_Problem details_
Which lines of the entries contain the word "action"? Please list them.

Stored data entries
* * * * *

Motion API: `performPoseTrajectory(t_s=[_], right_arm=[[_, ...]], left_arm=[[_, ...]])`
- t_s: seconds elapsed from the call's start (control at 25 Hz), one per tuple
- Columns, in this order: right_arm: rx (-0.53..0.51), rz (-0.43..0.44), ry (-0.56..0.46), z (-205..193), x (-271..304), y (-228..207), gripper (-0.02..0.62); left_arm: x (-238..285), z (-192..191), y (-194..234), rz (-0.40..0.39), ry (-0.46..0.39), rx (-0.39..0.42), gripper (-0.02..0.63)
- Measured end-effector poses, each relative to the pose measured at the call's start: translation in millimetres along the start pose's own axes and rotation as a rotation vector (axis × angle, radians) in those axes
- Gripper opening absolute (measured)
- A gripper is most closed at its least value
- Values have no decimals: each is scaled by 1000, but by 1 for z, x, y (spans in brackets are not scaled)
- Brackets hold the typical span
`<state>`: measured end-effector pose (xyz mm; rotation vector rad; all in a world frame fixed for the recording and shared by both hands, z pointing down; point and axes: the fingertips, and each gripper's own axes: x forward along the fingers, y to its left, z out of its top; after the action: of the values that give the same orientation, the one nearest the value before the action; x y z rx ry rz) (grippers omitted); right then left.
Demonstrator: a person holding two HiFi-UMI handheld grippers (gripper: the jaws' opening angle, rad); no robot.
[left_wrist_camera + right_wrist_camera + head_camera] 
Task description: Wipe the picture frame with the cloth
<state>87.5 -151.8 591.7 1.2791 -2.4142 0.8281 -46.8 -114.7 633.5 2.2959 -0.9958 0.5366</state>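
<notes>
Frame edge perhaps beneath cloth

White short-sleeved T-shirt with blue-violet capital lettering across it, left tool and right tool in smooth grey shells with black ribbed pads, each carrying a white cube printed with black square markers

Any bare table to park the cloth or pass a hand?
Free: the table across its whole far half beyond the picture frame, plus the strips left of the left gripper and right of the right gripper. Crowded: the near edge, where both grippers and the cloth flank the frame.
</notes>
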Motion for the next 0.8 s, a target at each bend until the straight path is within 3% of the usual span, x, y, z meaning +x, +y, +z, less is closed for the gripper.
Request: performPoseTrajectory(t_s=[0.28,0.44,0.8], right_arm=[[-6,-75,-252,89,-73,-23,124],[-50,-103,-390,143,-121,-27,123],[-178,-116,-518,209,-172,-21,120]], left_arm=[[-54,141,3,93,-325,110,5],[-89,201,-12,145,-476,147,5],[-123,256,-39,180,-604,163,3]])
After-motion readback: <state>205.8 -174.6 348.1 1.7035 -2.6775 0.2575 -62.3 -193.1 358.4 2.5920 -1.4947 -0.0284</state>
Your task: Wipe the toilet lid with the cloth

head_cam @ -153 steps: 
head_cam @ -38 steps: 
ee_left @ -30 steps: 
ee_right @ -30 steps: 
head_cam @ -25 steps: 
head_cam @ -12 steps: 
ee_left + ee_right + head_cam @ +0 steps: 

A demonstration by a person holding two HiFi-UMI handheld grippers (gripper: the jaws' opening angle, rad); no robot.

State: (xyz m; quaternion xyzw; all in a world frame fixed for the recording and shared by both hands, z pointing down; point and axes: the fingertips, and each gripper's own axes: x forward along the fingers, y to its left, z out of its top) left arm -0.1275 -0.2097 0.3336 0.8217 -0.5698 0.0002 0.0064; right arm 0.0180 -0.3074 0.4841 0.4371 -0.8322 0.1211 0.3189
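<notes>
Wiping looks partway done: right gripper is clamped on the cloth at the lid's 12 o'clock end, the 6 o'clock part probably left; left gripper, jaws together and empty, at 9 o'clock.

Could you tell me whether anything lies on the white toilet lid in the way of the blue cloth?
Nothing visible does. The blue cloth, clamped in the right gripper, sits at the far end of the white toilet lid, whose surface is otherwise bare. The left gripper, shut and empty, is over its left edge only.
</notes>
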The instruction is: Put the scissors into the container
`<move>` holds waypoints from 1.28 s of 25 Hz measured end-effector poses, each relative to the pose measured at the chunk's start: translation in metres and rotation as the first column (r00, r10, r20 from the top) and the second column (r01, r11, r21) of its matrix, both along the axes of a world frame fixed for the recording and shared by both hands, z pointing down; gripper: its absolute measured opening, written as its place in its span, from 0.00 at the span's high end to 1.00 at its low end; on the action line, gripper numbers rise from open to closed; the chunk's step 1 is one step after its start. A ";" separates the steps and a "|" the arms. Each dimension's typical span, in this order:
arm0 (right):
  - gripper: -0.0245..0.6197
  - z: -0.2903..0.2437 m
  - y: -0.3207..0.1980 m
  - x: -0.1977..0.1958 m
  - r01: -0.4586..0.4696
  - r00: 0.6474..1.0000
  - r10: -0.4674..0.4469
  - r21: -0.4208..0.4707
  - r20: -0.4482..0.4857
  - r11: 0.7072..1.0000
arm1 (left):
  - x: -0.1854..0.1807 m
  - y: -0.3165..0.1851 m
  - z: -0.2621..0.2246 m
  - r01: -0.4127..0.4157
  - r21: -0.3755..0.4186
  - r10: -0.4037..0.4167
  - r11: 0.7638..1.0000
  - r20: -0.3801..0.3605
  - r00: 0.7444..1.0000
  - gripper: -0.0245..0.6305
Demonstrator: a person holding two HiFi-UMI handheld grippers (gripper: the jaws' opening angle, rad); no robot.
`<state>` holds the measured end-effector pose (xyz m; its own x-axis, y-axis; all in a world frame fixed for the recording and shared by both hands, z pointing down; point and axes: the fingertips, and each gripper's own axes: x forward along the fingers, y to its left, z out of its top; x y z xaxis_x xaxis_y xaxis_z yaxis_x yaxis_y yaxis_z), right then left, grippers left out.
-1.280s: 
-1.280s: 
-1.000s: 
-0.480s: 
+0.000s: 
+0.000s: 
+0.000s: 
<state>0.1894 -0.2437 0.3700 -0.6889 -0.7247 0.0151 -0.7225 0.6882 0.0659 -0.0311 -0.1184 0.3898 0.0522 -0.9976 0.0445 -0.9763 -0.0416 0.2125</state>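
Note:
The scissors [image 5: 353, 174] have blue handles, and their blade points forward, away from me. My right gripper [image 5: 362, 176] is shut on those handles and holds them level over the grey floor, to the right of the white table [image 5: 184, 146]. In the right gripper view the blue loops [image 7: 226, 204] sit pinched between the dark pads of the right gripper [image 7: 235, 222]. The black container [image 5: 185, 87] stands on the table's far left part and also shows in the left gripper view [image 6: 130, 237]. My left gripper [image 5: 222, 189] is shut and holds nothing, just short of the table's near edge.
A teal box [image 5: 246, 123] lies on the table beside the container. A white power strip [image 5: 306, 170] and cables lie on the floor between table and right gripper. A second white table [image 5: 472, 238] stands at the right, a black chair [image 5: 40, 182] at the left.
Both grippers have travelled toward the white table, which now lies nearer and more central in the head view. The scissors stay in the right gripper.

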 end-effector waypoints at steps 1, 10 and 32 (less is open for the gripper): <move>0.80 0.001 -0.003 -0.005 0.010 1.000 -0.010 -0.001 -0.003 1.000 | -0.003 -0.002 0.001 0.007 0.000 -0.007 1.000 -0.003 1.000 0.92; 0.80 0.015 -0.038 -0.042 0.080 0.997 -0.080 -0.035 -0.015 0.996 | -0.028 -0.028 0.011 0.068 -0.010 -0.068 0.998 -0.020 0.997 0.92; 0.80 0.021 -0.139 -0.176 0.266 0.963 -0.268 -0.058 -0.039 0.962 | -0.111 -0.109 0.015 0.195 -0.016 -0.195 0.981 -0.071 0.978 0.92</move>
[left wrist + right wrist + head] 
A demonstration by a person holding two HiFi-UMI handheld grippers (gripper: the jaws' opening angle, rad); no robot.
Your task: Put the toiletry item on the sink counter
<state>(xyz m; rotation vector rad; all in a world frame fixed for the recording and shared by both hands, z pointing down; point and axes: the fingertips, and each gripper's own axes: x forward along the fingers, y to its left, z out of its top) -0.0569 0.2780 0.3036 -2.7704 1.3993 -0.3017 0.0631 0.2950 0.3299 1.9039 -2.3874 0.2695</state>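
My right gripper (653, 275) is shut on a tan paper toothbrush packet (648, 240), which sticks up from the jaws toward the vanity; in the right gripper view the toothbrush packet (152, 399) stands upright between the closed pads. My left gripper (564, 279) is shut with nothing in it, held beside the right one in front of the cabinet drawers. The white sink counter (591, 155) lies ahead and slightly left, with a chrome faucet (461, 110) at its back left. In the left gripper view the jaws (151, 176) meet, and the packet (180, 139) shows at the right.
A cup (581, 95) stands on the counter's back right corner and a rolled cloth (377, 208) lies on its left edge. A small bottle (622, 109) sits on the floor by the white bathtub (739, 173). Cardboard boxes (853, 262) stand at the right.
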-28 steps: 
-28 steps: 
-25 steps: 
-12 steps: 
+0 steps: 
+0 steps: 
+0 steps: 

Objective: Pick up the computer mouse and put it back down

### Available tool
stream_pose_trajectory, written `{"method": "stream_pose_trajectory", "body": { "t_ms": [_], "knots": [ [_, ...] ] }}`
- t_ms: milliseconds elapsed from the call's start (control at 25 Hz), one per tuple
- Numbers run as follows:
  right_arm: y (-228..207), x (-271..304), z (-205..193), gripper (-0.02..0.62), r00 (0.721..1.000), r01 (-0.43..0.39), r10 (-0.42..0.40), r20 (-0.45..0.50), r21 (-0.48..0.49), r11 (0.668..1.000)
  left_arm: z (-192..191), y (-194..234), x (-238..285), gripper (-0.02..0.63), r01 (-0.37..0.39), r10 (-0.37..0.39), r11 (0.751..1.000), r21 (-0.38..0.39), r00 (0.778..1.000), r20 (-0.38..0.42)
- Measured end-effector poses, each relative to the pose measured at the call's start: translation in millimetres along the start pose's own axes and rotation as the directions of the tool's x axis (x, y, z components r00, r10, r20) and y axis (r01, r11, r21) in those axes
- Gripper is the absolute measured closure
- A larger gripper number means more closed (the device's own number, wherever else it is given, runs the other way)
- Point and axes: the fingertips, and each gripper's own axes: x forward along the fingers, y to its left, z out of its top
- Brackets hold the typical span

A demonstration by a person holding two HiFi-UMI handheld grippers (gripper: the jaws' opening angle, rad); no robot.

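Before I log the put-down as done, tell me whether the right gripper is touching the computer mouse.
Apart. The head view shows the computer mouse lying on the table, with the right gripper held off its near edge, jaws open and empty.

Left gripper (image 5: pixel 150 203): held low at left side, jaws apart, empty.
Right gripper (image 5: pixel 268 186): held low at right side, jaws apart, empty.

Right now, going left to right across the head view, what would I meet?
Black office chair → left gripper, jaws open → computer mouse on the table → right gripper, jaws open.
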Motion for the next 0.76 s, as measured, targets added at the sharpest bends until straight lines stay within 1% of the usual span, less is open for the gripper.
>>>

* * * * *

_Exercise solution_
`<state>`: measured end-effector pose (xyz mm; rotation vector rad; all in a world frame fixed for the recording and shared by both hands, z pointing down; point and axes: the fingertips, and each gripper's own axes: x forward along the fingers, y to its left, z out of its top; after the action: of the values that give the same orientation, the one nearest the value before the action; x y z rx ry rz) (grippers omitted); right then left.
`<move>` holds waypoints from 1.28 s of 25 Hz measured end-effector poses, each relative to the pose measured at the chunk's start: translation in metres and rotation as the first column (r00, r10, r20 from the top) and the second column (r01, r11, r21) of its matrix, both along the axes of a world frame fixed for the recording and shared by both hands, z pointing down; gripper: its absolute measured opening, written as its place in its span, from 0.00 at the span's high end to 1.00 at its low end; on the action line, gripper numbers rise from open to closed; the chunk's step 1 is one step after its start. A ";" separates the steps and a "|" the arms. Each dimension's typical span, in this order:

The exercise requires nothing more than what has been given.